Firewood is sold as a thrown m³. Here are some rough quantities of how much wood you may burn in a season, the average house would use approximately 10m³ a season.
If you have 1 to 2 fires a week:
- Approximately 3.5m³
If you have 2 to 3 fires a week:
- Approximately 7m³
If you have 4 to 5 fires a week:
- Approximately 10m³
If your fire is going all the time:
- Up to 14m³ or more
Pine Blocks: Good clean easy to stack, easy to light, kiln dried firewood for all fire types.
Split Pine: Is a low density wood, the older the tree the better the burning properties. Trees 30 years + have a high content of resin/gum which is a flammable product. Suitable for all fire types.
Split Macrocarpa: Is a low to medium density wood, it has a tendency to spark so is not suitable for open fires but well suited to box fires and pot belly’s.
Split Gum: Is a high density wood. It is very hot burning but requires a longer drying period than other wood so plan ahead and get it in early. Suitable for all fire types.
To light your fire scrunch up newspaper, or I find if you tie the paper into a lose knot it doesn’t burn so quickly. Alternatively, use fire starters with plenty of dry kindling on top.
Once it is blazing well, add progressively larger pieces until you have established a good ember bed. Only then should you add split logs.
- Get your firewood early to allow maximum drying time
- Dry wood burns hotter and cleaner
- Keep your fire burning well – burning wood at a high temperature results in a cleaner burn
- Dry wood won’t soot-up your chimney as much
- Get your chimney swept regularly – this will keep your fire more efficient and reduce the risk of a chimney fire
No time like the Present
When to get your firewood in and how to store it
After a long cold winter the last thing you want to think about is firewood but believe me if you want seasoned dry wood for next winter this is the time to do it. As soon as your wood shed is empty fill it up, that gives it all summer to season. Seasoning firewood is like hanging your washing on the line! It needs to be stacked somewhere where there is plenty of airflow and it won’t get wet when it is dry. If you have a well ventilated wood shed with plenty of air flow your firewood can be stacked away wet or green. If you stack your firewood away in your garage or under your house you will need to season your wood to a certain degree first, this can be done by just leaving it outside to weather. The actual process of the wood getting wet and drying actually helps the seasoning or drying process.
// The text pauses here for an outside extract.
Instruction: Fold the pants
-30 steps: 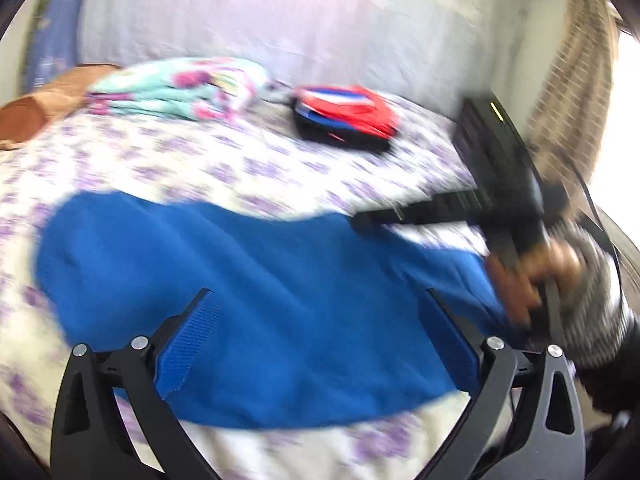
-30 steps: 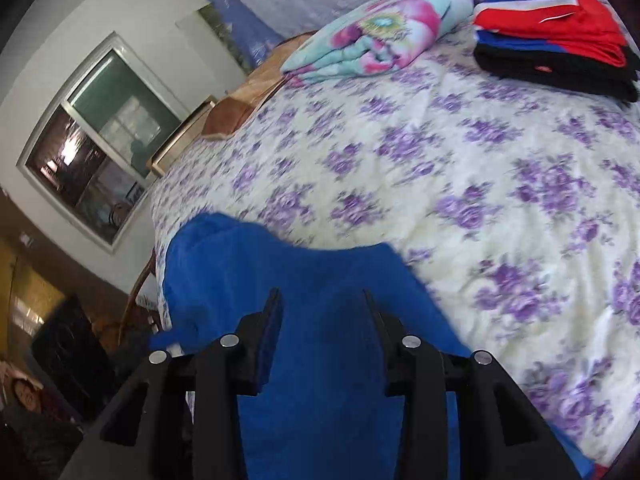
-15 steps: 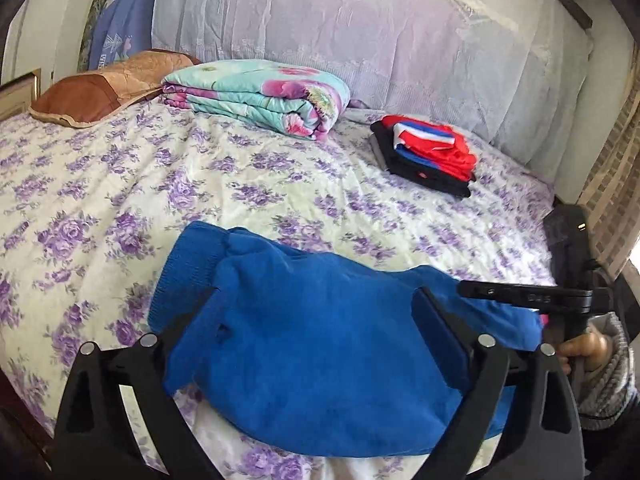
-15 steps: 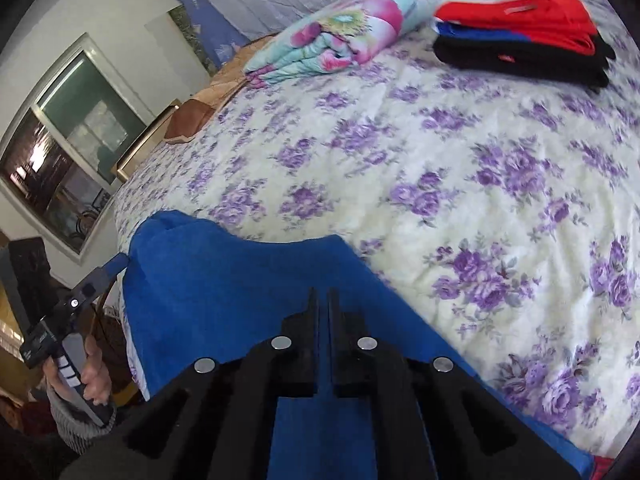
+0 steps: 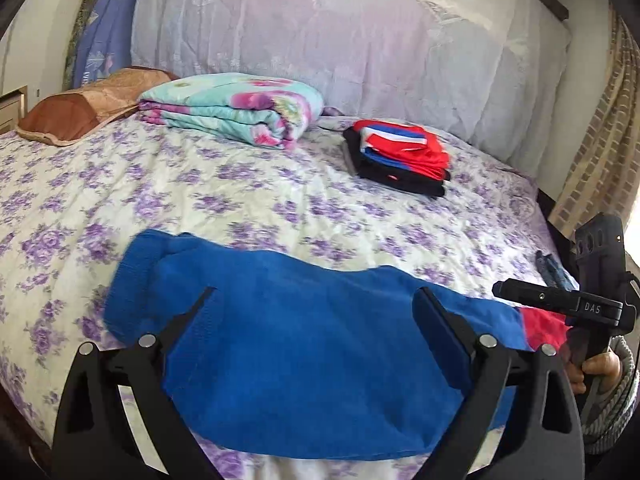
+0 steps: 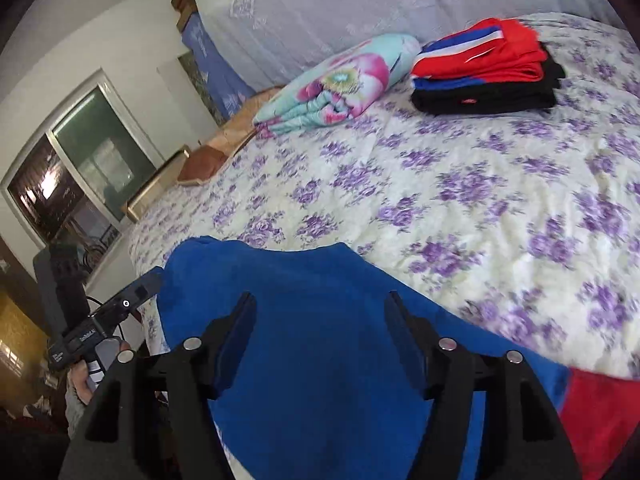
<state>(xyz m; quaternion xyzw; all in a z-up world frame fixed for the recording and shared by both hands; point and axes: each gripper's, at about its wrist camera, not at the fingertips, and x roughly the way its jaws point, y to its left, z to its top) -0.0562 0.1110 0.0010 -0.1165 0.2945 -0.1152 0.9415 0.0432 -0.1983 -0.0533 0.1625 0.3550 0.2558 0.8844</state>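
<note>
Blue fleece pants [image 5: 304,344] lie folded in a long band across the near edge of the flowered bed; a red part shows at their right end [image 5: 544,326]. They also show in the right wrist view [image 6: 304,320], red part at lower right [image 6: 600,412]. My left gripper [image 5: 316,300] is open and empty, just above the blue cloth. My right gripper [image 6: 320,304] is open and empty above the cloth near its right end. The right gripper also shows in the left wrist view [image 5: 560,304], and the left gripper in the right wrist view [image 6: 108,320].
A stack of folded red, blue and black clothes [image 5: 400,156] sits at the far right of the bed [image 5: 200,192]. A folded floral blanket [image 5: 236,108] and a brown pillow [image 5: 84,108] lie at the far left. A window [image 6: 68,184] is on the left wall.
My right gripper was shut on the blue cloth half a second ago and has opened and let go. Both grippers have drawn back toward the near edge of the bed.
</note>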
Pine Blocks: Need to be kept dry, but if they do get wet it’s best to let them dry again before you stack them away or they might go moldy.
Split Pine: Can be left outside in the weather and season during the warmer months but then it needs to be put away or covered. Once seasoned it doesn’t like getting wet. If there is no airflow it will more than likely go moldy.
Split Macrocarpa: Is pretty hardy, it can be left out in the weather to season then put away. If it gets wet it won’t go mouldy like pine, but it pays to keep it covered so you’re burning dry wood not rain wet wood.
Split Gum: Really hardy can be left out in the weather for months to dry but eventually will need to be stored preferably somewhere with airflow as gum takes a good twelve months or more to dry.